Exercise:
The lines needed are those below that contain the word "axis"; copy each one.

Source material:

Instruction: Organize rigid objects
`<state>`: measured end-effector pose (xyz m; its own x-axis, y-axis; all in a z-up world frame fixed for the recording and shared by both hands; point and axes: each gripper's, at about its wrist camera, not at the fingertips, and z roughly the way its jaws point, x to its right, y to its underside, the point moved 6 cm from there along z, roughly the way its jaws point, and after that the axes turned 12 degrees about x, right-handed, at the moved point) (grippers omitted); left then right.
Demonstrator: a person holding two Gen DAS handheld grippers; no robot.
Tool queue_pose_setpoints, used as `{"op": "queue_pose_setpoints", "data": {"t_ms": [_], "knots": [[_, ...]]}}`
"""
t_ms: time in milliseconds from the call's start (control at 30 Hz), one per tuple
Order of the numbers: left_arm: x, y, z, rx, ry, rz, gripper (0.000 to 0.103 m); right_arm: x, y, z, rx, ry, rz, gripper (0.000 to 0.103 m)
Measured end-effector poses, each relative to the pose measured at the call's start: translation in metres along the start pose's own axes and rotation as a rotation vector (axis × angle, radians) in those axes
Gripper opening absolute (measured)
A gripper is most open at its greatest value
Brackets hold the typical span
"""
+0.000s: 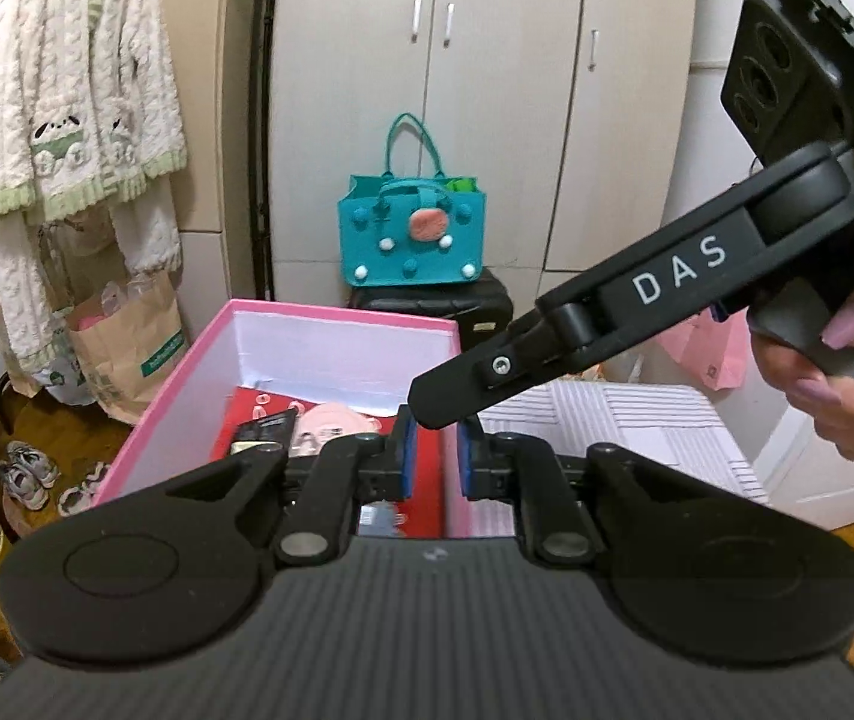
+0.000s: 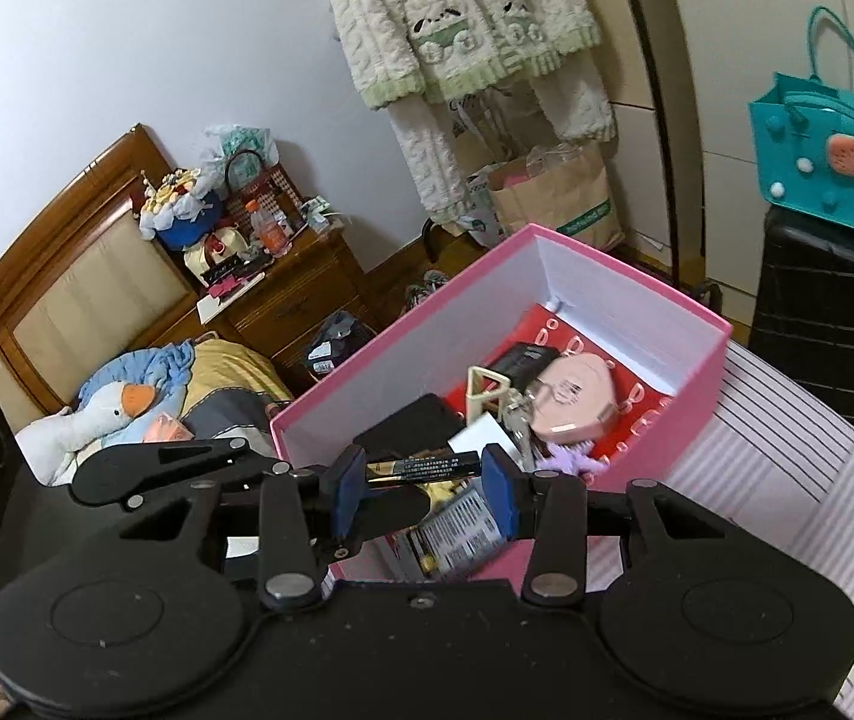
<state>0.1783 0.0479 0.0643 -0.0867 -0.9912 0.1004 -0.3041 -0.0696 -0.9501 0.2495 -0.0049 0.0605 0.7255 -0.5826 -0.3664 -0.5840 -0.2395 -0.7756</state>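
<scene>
A pink box (image 2: 637,294) with white inner walls stands on a striped bed cover. It holds a red tray, a pink case (image 2: 577,402), a black item (image 2: 523,360), a beige frame and several small things. My right gripper (image 2: 423,471) is shut on a black and gold battery (image 2: 423,468), held crosswise over the box's near end. A second battery (image 2: 457,531) lies below it. My left gripper (image 1: 434,450) hovers over the box (image 1: 342,315), its blue pads a small gap apart with nothing between them. The right gripper's body (image 1: 637,300) crosses just above it.
A teal felt bag (image 1: 411,234) sits on a black suitcase (image 2: 829,312) beyond the box. Paper bags (image 1: 126,348) and shoes (image 1: 27,474) are on the floor at the left. A wooden nightstand (image 2: 288,294) and a plush goose (image 2: 96,414) are to the left. Wardrobe doors stand behind.
</scene>
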Motion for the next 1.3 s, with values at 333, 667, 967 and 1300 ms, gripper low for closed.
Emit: {"op": "queue_pose_setpoints", "data": {"t_ms": [333, 667, 967, 1300], "knots": [[-0.066, 0.0, 0.029, -0.104, -0.004, -0.034, 0.012, -0.007, -0.02, 0.064, -0.043, 0.008, -0.012, 0.048], [-0.112, 0.032, 0.076, -0.253, 0.004, -0.099, 0.012, 0.011, -0.008, 0.127, -0.114, 0.058, 0.003, 0.048], [-0.118, 0.043, 0.099, -0.338, -0.056, -0.018, 0.016, 0.024, -0.001, 0.144, -0.079, 0.24, -0.078, 0.058], [-0.113, 0.022, 0.053, -0.332, -0.032, -0.004, 0.043, 0.003, 0.005, 0.071, 0.033, 0.439, -0.183, 0.089]]}}
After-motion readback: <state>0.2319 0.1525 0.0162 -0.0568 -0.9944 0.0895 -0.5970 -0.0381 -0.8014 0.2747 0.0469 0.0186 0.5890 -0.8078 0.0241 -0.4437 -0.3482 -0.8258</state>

Response to the task:
`<state>`: measured end-effector pose (xyz m; its own x-axis, y-axis; all in a z-up world frame fixed for the recording and shared by both hands; point and axes: each gripper's, at about its wrist camera, not at the fingertips, and z roughly the way its jaws point, x to its right, y to its underside, the point moved 6 cm from there along z, roughly the way its jaws point, and after that the axes turned 12 degrees about x, right-handed, at the moved point) (grippers omitted); left then right.
Measured end-effector poses, each relative to the pose measured at the call's start: translation in metres along the start pose's own axes and rotation as a rotation vector (axis × angle, radians) in those axes

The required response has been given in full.